However, the subject of The Friar’s Doodle (2010) is actually based on an element from the artist’s own life. For more than forty years, Dean held onto a book that contained, between its pages, a folded photocopy of a drawing that was given to her when she was a Catholic schoolgirl in the 1970’s by a young friar named Martin Jeffs, who was studying theology at a nearby university.

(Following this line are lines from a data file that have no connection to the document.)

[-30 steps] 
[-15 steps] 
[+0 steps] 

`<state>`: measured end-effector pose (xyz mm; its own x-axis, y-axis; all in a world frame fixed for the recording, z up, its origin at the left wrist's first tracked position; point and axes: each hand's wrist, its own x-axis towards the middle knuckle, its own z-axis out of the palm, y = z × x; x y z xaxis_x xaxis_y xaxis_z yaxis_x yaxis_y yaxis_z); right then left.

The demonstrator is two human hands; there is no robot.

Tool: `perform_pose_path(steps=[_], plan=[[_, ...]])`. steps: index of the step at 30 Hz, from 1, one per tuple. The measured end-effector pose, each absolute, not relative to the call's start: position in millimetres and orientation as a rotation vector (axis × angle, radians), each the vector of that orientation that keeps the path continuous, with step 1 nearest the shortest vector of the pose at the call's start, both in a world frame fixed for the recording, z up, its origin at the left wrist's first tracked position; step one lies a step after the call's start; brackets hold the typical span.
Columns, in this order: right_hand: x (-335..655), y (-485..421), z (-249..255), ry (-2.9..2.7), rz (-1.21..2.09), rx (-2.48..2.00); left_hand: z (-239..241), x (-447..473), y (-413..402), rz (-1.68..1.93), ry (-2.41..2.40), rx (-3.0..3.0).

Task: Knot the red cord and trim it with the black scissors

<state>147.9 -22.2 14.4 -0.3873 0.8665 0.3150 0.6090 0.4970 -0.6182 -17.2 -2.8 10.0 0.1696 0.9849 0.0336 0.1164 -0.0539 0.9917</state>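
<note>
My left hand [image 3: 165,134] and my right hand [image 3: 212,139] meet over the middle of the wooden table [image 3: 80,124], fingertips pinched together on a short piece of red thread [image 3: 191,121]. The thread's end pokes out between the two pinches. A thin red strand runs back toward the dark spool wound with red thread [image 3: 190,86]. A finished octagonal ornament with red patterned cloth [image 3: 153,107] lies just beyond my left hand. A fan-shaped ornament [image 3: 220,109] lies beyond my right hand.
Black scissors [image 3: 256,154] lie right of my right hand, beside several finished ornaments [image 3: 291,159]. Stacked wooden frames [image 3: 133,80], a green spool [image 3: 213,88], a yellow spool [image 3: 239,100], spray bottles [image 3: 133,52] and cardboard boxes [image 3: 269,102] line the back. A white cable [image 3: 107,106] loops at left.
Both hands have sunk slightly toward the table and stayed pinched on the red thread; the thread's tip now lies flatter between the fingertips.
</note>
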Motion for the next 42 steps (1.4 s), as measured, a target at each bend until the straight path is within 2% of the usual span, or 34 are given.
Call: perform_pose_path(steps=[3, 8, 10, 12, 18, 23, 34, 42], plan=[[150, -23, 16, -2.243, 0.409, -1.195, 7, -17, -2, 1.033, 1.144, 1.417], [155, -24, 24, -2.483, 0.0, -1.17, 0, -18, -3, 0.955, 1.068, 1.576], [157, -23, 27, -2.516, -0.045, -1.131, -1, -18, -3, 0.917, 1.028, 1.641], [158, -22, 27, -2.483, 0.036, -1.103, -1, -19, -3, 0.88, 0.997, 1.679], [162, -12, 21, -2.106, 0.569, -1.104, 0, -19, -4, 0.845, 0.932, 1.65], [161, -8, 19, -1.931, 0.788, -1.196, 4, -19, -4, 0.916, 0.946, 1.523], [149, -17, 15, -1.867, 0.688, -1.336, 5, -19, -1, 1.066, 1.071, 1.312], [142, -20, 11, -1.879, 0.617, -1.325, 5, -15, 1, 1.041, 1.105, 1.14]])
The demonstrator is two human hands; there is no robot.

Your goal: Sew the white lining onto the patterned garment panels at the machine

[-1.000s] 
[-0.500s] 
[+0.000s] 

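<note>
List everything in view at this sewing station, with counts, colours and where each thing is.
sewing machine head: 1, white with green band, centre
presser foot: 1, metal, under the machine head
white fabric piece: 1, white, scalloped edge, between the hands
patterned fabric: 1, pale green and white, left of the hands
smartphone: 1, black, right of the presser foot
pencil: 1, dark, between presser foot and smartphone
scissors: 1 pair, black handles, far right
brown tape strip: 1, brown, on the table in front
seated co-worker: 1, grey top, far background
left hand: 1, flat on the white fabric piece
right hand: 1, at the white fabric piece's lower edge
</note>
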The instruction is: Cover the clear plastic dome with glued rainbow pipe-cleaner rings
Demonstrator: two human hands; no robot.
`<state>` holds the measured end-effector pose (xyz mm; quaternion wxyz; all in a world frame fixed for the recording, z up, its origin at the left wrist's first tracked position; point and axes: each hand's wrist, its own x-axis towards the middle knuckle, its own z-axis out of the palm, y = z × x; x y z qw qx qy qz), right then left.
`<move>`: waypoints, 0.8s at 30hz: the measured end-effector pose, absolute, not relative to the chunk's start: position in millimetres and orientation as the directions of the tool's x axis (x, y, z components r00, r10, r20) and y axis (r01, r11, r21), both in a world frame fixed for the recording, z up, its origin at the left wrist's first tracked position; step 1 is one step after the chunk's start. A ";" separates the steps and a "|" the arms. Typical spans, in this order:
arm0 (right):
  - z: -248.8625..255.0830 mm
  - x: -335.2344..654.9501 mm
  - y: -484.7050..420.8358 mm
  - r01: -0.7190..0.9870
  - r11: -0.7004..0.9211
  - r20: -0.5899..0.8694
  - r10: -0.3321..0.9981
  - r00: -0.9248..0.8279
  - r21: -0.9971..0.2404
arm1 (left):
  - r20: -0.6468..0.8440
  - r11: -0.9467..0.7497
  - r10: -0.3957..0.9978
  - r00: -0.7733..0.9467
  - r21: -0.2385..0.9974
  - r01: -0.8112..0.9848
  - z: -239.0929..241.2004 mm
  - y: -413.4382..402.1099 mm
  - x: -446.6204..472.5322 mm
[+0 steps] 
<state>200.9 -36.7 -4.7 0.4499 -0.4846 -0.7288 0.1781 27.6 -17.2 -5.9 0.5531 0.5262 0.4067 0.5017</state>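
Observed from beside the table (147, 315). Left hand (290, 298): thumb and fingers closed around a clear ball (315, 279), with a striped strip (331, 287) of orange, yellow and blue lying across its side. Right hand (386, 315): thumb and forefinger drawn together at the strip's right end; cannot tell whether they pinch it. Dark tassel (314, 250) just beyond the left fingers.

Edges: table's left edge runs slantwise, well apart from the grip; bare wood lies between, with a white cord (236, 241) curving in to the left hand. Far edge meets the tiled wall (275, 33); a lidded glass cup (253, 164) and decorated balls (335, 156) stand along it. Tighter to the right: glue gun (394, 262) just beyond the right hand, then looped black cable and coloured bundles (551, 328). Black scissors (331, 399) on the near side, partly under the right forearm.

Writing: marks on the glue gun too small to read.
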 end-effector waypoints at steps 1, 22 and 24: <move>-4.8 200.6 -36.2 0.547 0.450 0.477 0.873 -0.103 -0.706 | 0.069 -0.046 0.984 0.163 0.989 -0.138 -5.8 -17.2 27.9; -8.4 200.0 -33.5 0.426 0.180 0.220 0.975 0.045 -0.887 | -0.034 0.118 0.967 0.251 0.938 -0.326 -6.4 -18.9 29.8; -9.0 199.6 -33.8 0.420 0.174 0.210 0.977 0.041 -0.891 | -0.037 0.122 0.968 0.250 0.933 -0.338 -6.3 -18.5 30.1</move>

The obstinate way in which Dean uncovers the original image underlines the necessary processes of discovery to decipher the scene as a whole, without letting the camera move back to show the composition in its entirety. Seen cumulatively, as it were fragments over time, the surrealistic composition can be known fully only in the mind’s eye. The artist had declared that “It is as if my frame of mind is analogue when I draw: my unconscious reverie made manifest as an impression on a surface.”[2] Dean’s refractory manner of revealing the original images serves, metaphorically, to underline the protracted procedure of investigation required to decipher the bigger picture inscribed in Silo’s fabric. For the carved and etched subjects in the photographic inventory which Dean shot during her second visit to Silos offer a sometimes indecipherable, often fractured record which undermines any presumption that history might be singular, solid and sealed.

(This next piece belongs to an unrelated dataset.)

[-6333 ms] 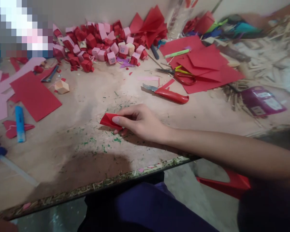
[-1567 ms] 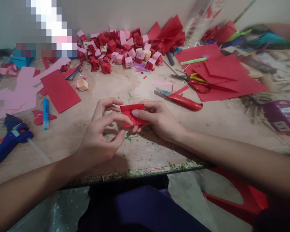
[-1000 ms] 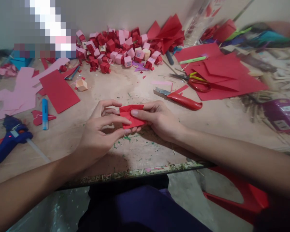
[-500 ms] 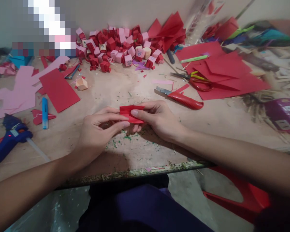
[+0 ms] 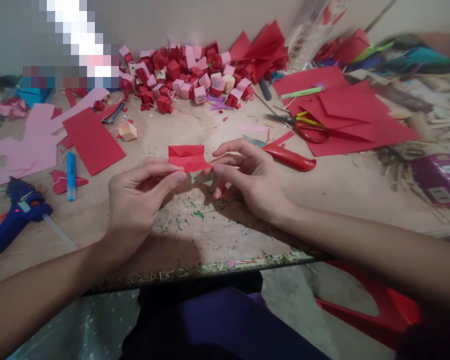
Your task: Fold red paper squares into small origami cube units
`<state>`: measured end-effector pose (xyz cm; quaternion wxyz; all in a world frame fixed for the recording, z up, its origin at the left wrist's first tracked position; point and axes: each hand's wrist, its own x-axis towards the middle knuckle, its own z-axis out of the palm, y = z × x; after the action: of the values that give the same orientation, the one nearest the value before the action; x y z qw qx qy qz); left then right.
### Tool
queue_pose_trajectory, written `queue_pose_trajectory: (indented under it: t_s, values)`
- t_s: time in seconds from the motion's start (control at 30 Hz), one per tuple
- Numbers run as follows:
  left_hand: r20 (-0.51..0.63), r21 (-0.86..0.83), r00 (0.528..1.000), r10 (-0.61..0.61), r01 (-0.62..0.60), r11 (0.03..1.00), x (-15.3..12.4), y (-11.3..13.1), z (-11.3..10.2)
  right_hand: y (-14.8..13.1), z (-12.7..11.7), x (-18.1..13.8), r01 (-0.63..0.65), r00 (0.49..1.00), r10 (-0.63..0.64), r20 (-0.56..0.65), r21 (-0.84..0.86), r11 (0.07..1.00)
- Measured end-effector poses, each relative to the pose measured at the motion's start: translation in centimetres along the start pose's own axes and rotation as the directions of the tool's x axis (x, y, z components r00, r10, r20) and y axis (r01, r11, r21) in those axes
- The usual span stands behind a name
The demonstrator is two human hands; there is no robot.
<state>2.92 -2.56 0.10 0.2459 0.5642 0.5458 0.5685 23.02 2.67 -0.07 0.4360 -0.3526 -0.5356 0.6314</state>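
Far left on the tabletop (image 5: 322, 185): blue glue gun (image 5: 11, 222) near the front edge, pink paper cutouts (image 5: 22, 145) behind it. Blue marker (image 5: 71, 175) lies on a red paper heart (image 5: 60, 182). Red paper sheet (image 5: 92, 140) flat beside the pink cutouts, small tan paper cube (image 5: 128, 131) just right of it.

Left hand (image 5: 135, 205) in from lower left, thumb and index finger pinched on the lower left edge of the folded red paper (image 5: 186, 157). Paper is held up just above the tabletop, between both hands, mostly flat, with a crease across the top. It sits up and right of the left hand, left of the right hand.

Green paper crumbs (image 5: 191, 212) scattered on the tabletop under the hands.

Right hand (image 5: 251, 180) in from lower right, fingers loosely spread, index finger and thumb tips at the right edge of the folded paper; looks like a light pinch on that corner, other fingers curled under and free.

Behind, against the wall: pile of red and pink paper cubes (image 5: 183, 75), then red folded paper fans (image 5: 264, 50). Right of the right hand: red utility knife (image 5: 287, 156) just beside the fingers, red-handled scissors (image 5: 303, 127) farther back on a stack of red paper sheets (image 5: 352, 117). Far right is blurred; purple packet (image 5: 438, 180) near the edge.
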Motion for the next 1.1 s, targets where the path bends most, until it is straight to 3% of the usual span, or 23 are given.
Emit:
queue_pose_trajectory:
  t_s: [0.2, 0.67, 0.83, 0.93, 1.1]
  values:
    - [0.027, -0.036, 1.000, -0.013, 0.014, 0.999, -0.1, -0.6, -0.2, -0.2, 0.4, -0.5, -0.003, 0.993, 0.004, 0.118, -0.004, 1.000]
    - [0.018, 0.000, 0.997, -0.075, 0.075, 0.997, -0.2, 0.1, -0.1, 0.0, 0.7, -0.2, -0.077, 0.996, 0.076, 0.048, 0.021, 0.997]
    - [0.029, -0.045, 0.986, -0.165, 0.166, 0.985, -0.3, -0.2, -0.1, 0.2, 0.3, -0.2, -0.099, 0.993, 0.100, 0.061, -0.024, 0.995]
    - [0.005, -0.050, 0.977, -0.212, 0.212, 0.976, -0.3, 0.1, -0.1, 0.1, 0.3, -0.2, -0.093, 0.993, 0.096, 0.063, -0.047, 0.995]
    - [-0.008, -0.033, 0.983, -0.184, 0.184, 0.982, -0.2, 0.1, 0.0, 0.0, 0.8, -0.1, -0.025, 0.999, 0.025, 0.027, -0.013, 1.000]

The Friar’s Doodle (2010) is an archive which becomes a visual analogue of day dreams, musings and fights of fantasy that, while fixed in the past, is nonetheless familiar and accessible: kin to our everyday, speculative forays that drift outside time, with no discernible endings. “While The Friar’s Doodle (2010) similarly attests to the persistence of intuitive impulses that drive us to position ourselves with the lexical discourses of history, it also invites reflection on the interpretative mechanisms we deploy to decode their graphic residues.”[3] Therefore, Dean sees the creation of this artwork’s part artistic endeavor and part perpetuation of the work that the Benedictine monks began centuries ago.

The Friar’s Doodle (2010) has been presented at Museo de Arte Carrillo Gil in Mexico City (2013-2014), 55st Venice Biennale in The Encyclopedic Palace (2013) and the Museo Nacional Centro de Arte Reina Sofia, Spain (2010).

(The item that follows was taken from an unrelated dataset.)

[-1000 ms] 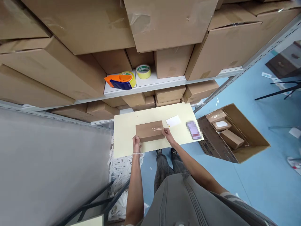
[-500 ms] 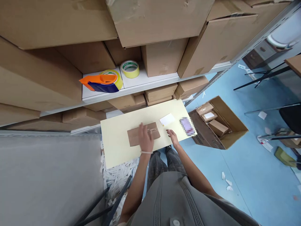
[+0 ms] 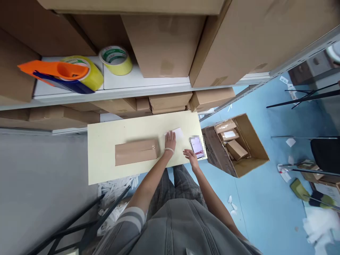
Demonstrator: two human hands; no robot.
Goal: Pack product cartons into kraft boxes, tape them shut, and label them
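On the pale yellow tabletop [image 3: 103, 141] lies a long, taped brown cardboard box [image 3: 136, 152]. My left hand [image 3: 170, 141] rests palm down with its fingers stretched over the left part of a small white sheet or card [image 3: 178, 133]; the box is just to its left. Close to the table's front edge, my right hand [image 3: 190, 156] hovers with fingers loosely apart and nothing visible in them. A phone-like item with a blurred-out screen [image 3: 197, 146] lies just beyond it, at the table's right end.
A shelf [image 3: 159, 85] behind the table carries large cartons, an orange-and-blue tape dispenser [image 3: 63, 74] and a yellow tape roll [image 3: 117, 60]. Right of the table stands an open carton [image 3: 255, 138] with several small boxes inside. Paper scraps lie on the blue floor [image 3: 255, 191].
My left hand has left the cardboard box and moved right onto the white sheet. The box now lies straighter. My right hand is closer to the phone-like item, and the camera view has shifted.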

Most recently, a monographic show of Tacita Dean is being held at Museo Tamayo in Mexico City from November 5th to March 12th, 2017. This show will present works in diverse media and will gather a wide selection of some of her most relevant pieces, which includes 16mm films. This first exhibition of Tacita Dean in México places under observation concepts such as time and casualty in order to establish how there determine the interpretation of the past. Through a series of found documents and objects on the verge of vanishing, a relation between the absent and the act of looking is established in diverse works.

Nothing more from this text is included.